Les nichées de canards profitent des pelouses interdites au public
Le maître d’ouvrage semble un peu dépassé par une histoire dont il n’a pas écrit les premiers chapitres. « Comment peut-on lancer une zone d’aménagement concerté sans avoir de Déclaration d’utilité publique ? », s’interroge Virginie Rooryck-Llorens, directrice de l’aménagement de l’agglomération Paris Ouest La Défense. L’intercommunalité a décroché la délégation de la ville qui avait elle-même hérité d’un projet de l’établissement public d’aménagement de la Défense.
Bout du tunnel
Après la toute récente déclaration d’utilité publique, l’achèvement des chantiers se profile pour 2027, au terme d’un aménagement chiffré à 300 M€. « Les négociations foncières s’achèvent, pour les quatre derniers lots », souffle Virginie Rooryck-Llorens, qui espère décrocher le label « Vécu », ultime récompense officielle pour les écoquartiers. Sur 11 ha et 122 000 m2 de plancher, le programme de la Zone d’aménagement concerté comprend 1700 logements, 5 ha d’espaces verts, 1100 m2 de commerces, 4000 m2 de bureaux, huit hôtels.
Au sens propre, le bout du tunnel se matérialisera cet automne, avec le démarrage des travaux de l’extension de la traversée routière souterraine du rond-point central de l’écoquartier. Ce chantier de la route départementale 913 libérera l’espace d’un nouveau jardin. Satisfaite de sa première expérience d’aménagement en régie, l’agglomération mesure les inconvénients d’un calendrier mal maîtrisé : « Habitués à leur environnement, les habitants n’acceptent pas sans réticence la perspective de nouveaux chantiers », remarque Virginie Rooryck-Llorens.
Végétal et densité
La progression chaotique n’a pas empêché Paris Ouest La Défense de décrocher son ticket d’entrée aux neuvièmes Victoires du paysage, après la délibération du jury technique, le 4 juin dernier. « Le végétal occupe plus de place qu’imaginé à l’origine, dans un quartier voué à une urbanisation dense », souligne Virginie Rooryck-Llorens, dans l’attente de la proclamation du palmarès, le 11 décembre prochain. « Au fil du temps, le projet s’est adapté aux concertations avec les habitants », ajoute Thomas Devoos, directeur des espaces verts de la ville.

Les concertations ont révélé une forte demande de jeux.

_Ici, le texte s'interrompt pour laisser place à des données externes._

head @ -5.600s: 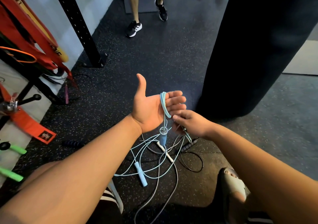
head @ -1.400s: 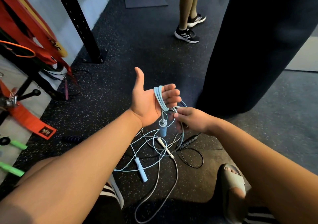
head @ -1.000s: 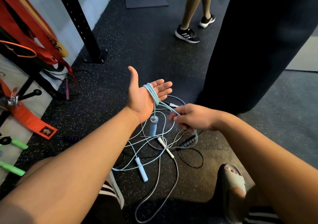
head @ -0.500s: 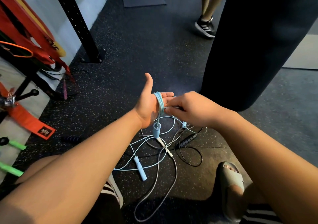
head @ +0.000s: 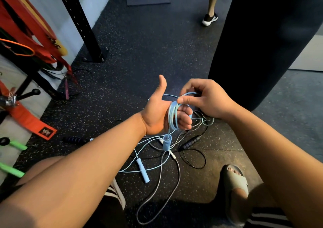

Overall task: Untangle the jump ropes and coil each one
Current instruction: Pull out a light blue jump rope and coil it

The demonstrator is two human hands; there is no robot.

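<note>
A light blue jump rope (head: pixel 172 116) is wound in several loops around the fingers of my left hand (head: pixel 158 113), thumb up. One blue handle (head: pixel 167 143) dangles below that hand. My right hand (head: pixel 204 99) pinches a strand of the same blue rope just above my left fingers. The other blue handle (head: pixel 143 171) lies on the floor in the tangle. A grey-white rope (head: pixel 161 177) and a black rope with a black handle (head: pixel 190 143) lie mixed with the blue strands on the floor.
A big black punching bag (head: pixel 265 35) hangs at the right. A black rack post (head: pixel 82 23) and red straps (head: pixel 26 33) stand left. Green handles (head: pixel 12 170) lie far left. My sandalled foot (head: pixel 235 184) is near the tangle. Another person's leg (head: pixel 212 7) is behind.
My right hand has carried the blue strand up and over my left fingers, adding to the coil. The other person has walked to the right behind the bag.
</note>
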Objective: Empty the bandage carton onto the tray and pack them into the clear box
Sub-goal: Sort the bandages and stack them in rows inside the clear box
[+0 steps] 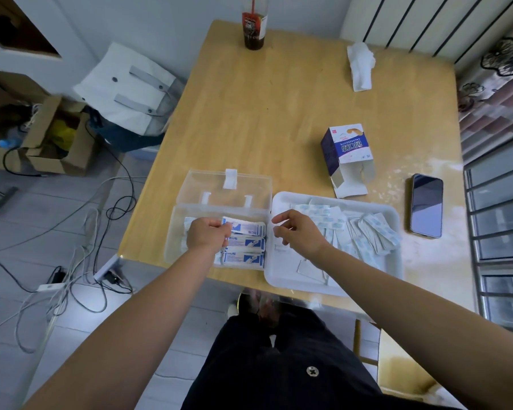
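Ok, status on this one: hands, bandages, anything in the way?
Left hand pinches bandages in clear box; right hand empty over tray. Loose bandages lie on tray. Nothing blocking.

left hand [209, 235] holding bandages [246, 244], in clear box [173, 247]

The blue-and-white bandage carton [345, 149] lay with its flaps open just beyond the white tray [285, 279], which was strewn with loose bandages [367, 232], and touching its left edge the clear box [175, 229], lid thrown back, held stacked bandages [246, 244].
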The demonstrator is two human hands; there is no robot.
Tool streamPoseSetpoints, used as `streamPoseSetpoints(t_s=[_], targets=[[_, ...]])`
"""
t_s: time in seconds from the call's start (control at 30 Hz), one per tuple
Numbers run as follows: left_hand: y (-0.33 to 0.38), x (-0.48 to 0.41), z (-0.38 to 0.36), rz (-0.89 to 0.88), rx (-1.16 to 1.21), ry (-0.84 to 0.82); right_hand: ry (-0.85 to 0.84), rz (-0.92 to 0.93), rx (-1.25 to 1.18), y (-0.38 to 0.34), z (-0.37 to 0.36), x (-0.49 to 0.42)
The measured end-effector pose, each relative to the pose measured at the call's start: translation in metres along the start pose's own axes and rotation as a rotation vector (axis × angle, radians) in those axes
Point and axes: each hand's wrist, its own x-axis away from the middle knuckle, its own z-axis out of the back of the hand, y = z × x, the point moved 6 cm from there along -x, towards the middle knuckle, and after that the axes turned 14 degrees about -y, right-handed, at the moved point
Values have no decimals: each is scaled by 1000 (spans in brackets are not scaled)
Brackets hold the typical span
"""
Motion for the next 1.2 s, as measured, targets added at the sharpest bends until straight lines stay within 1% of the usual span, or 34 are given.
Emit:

En bas du jardin d’Eden, la tyrolienne illustre son propos. « Les riverains demandent d’abord des jeux, puis des espaces de repos comme les bancs ou les tables de pique-nique, et enfin les arbres », récapitule Emmanuel Moreau. Avec le groupe d’espaces verts et Travaux publics Terideal, Land’Act a répondu à cette dernière aspiration, comme en témoignent les compositions végétales multi-strates. La bonne exposition du coteau a même offert l’opportunité d’une production viticole de 2000 bouteilles/an, rendue possible par l’entreprise SMDA, titulaire du marché d’entretien des vignes.